銀行を追い詰めた敵役、「平成不況の象徴」が金融庁から消える金融機関の監督官庁を務める金融庁の検査局が姿を消す Photo by Takahisa Suzuki

 平成30年という節目の年となる2018年に、よくも悪くも平成の象徴だった組織が姿を消すことになる。銀行など金融機関の監督官庁を務める金融庁の検査局だ。

 といっても、金融関係者のほかにピンとくる人はそう多くないだろう。ただ、銀行員の活躍を描いた13年放送の人気テレビドラマ「半沢直樹」を見た人には、こう言えば分かってもらえるかもしれない。おねえ口調の強烈な敵役として登場した、「黒崎駿一検査官」が所属していた組織のことだ。

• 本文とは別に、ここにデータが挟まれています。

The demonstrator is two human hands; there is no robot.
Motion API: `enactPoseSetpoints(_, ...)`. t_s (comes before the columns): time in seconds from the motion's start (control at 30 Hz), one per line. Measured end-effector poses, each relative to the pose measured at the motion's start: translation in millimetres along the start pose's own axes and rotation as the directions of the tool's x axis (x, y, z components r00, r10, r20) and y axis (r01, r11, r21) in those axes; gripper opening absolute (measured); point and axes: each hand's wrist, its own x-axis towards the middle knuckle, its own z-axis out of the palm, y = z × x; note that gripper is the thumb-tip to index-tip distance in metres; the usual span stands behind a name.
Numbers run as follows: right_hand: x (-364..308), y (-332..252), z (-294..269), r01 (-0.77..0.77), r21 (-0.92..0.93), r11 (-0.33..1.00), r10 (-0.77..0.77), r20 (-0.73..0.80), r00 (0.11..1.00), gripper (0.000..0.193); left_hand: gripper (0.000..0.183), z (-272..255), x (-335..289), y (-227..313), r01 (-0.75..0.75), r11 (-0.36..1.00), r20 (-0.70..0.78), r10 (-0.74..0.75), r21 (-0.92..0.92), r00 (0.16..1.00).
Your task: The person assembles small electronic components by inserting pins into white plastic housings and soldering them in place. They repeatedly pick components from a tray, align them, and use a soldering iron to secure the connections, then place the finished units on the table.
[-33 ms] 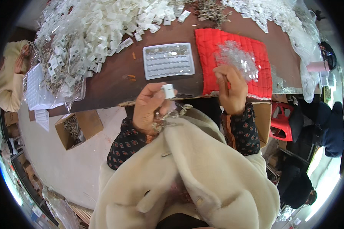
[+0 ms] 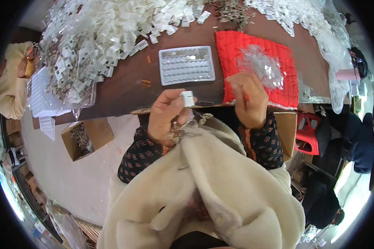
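Small white block [image 2: 188,98] pinched upright in left hand [image 2: 165,118] fingertips, just above counter [image 2: 124,83] edge, below grey tray [image 2: 187,65]; right hand [image 2: 248,99] closed on something thin, beside it over red pad [image 2: 257,62]

The person wears a cream fleece coat [image 2: 220,195] with a thick, soft pile; it fills the lower centre of the head view and folds in broad lapels across the chest. A small pale toggle or button [image 2: 183,167] sits on the left front panel. Under the coat, dark sleeves carry a repeating print of small reddish-orange and light motifs. The left sleeve [image 2: 139,155] ends at the wrist in a fitted cuff; the right sleeve [image 2: 262,139] shows the same print, with an orange-striped band along its inner edge. The left hand [image 2: 166,118] and the right hand [image 2: 247,99] are bare, without gloves.
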Motion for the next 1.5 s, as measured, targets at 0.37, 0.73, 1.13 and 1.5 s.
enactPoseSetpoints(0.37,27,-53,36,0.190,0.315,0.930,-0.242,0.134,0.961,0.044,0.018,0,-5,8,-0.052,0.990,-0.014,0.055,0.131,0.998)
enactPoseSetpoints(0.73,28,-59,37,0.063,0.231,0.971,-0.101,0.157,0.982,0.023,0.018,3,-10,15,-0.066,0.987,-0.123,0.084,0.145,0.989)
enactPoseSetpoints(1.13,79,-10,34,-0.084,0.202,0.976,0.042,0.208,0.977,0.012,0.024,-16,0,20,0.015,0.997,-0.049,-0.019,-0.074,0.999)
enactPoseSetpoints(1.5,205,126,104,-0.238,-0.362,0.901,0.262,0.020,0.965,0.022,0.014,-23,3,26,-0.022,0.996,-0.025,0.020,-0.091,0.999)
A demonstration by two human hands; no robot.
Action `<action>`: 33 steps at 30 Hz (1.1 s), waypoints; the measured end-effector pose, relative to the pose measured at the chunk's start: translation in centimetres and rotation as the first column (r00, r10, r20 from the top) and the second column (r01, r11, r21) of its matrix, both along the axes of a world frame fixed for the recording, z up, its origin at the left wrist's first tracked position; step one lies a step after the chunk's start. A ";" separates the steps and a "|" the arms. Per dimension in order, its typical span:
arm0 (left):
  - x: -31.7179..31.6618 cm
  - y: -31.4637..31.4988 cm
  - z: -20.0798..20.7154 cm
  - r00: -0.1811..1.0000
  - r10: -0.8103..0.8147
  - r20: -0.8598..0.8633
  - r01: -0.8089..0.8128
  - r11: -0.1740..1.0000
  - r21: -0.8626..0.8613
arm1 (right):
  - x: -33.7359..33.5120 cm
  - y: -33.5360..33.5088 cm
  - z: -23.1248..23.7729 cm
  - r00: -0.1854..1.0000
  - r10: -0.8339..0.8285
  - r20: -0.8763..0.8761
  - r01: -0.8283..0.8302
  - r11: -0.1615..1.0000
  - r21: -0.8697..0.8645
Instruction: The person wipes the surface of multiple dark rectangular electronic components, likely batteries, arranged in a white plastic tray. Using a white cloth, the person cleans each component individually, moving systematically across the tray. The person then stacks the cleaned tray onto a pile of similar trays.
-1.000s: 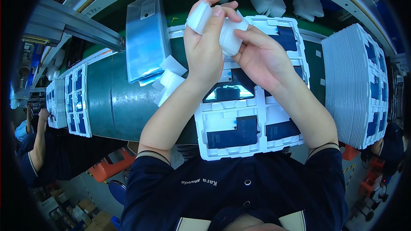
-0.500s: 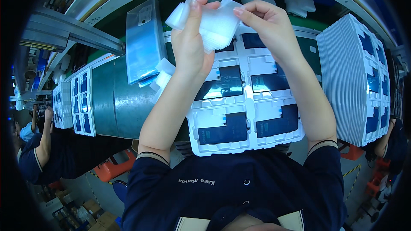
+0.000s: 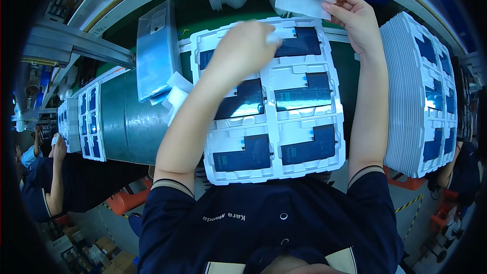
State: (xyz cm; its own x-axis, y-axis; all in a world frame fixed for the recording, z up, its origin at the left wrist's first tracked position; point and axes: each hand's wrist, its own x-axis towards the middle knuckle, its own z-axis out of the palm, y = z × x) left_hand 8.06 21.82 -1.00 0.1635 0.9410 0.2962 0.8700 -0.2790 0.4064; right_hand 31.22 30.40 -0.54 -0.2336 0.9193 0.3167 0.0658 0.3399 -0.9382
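In front of me lies a white plastic tray [image 3: 271, 122] with dark L-shaped flat batteries [image 3: 303, 92] in its compartments. My right hand [image 3: 355, 18] is past the tray's far right corner, thumb and fingers pinching thin translucent white sheets [image 3: 299, 4] that stick out to the left. Over the far part of the tray is my left hand [image 3: 246, 45], smeared by motion. Its fingers are closed round a white bit of sheet [image 3: 274, 37], mostly hidden by the hand. The left hand and forearm cover part of the batteries in the left column.
A clear bluish plastic bag pack [image 3: 158, 56] lies left of the tray, with loose white sheets [image 3: 177, 96] beside it. A tall stack of filled trays [image 3: 406, 96] stands at right. More trays [image 3: 93, 122] sit far left, near another person's arm [image 3: 57, 172]. A metal rail [image 3: 81, 43] crosses upper left.
My hands have parted. The right one has moved right with white sheets; the left one has turned over and come down nearer above the tray. The tray appears shifted slightly left in view.
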 end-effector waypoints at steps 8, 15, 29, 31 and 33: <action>0.7 0.6 0.6 0.998 0.055 0.033 -0.040 0.937 -0.347 | 1.2 0.7 -1.8 0.996 -0.031 0.087 0.043 0.989 -0.141; -2.8 -1.0 2.8 0.889 -0.352 0.293 0.432 0.857 -0.280 | 0.0 0.5 -2.2 0.975 0.089 0.202 -0.064 0.990 -0.128; -2.0 -1.4 2.1 0.863 -0.340 0.373 0.497 0.700 -0.513 | -2.1 -1.9 -1.1 0.733 0.072 0.676 -0.080 0.997 -0.020; -2.4 -1.2 1.4 0.847 -0.397 0.353 0.525 0.728 -0.440 | -2.3 -2.2 -1.1 0.700 0.013 0.714 -0.080 0.995 0.060; -2.3 -1.2 1.3 0.847 -0.335 0.413 0.507 0.744 -0.435 | -2.6 -2.7 -1.1 0.683 -0.087 0.725 -0.046 0.986 0.161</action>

 「平成不況」とも呼ばれるバブル崩壊後の「失われた10年」の間、銀行は貸借対照表(BS)上の「貸出金」の中に、返済の見通しが立たない不良債権を大量に“隠し”持っていた。処理するには損益計算書(PL)で巨額の損失を計上せざるを得なかったからだ。

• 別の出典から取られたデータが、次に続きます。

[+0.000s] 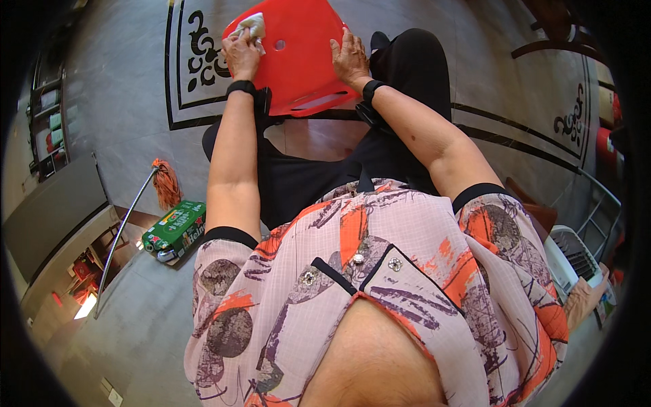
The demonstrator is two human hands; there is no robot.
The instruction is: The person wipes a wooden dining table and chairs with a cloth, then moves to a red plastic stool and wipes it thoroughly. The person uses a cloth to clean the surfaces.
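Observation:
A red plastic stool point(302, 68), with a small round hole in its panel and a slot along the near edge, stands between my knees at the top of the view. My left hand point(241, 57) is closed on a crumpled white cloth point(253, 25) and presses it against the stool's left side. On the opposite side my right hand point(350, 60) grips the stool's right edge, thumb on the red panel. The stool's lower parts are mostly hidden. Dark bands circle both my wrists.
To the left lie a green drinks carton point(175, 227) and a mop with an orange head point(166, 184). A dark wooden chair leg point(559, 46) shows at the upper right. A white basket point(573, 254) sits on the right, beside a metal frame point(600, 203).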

 しかし、銀行が“膿”を出さなかった結果、日本経済はずるずると不信感と不況を引きずった。

 そこで、平成不況退治の使命を背負って銀行の元へ立ち入り検査に入ったのが、検査局の検査官だった。BS上の「貸出金」について資産査定を行い、不良債権をあぶり出して処理を迫る。かつての銀行にとって、そんな検査官たちは恐怖の対象でしかなかった。